If correct, this analysis creates additional obstacles to the central argument made by Naomi Klein in here 2014 book This Changes Everything: Capitalism vs. The Climate – that stopping climate change will require mass social movements successfully “challenging the fundamental logic of deregulated capitalism”.

Because if Jeremy Corbyn’s leadership of the Labour Party has taught us anything it is that the British media is overwhelmingly hostile to significant change that takes power away from the corporate-backed British elite, mass grassroots movements and any attempt to increase democracy within the Labour Party itself.

And though it may seem unconnected, the BBC’s pro-establishment coverage of the 2008 financial crisis highlights just how wedded the media is to the current economic system. There was, for a brief historical moment, a chance for fresh thinking and policies following the crash. Instead, in a 2012 study Cardiff University’s Mike Berry found in the weeks after the banking collapse the debate on the BBC Today Programme “was almost completely dominated by stockbrokers, investment bankers, hedge fund managers and other City voices.

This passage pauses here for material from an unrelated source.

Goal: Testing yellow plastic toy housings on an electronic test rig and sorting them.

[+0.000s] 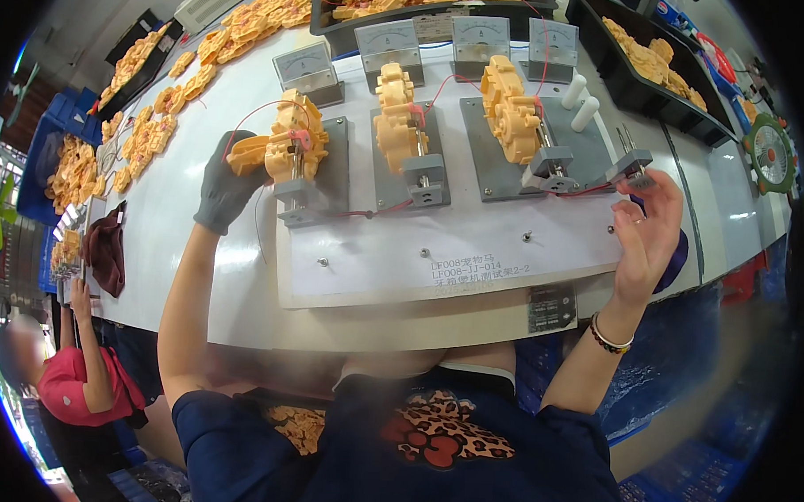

Civil society voices or commentators who questioned the benefits of having such a large finance sector were almost completely absent from coverage.”

“The evidence from the research is clear”, Berry notes. “The BBC tends to reproduce a Conservative… pro-business version of the world, not a left-wing, anti-business agenda.”

Being positive, Read’s actions pushing the BBC to cover climate change in a more serious and helpful way shows that significant changes can be made. However, successfully challenging the media’s reliance on advertising, its assumption that economic growth is positive and its de facto support of the neoliberal status quo – all of which will needs to happen if we are to stand a chance of stopping climate change – is a substantially larger, far more difficult task.

Furthermore, time is very short. “Climate change is moving faster than we are”, Antonio Guterres, the United Nations Secretary-General, recently warned. Discussing the 2015 Paris climate agreement, he noted “these targets were the bare minimum to avoid the worst aspects of climate change.” However, “scientists tell us that we are far off track”.

“Nothing less than our future and the fate of humankind depends on how we rise to the climate challenge.”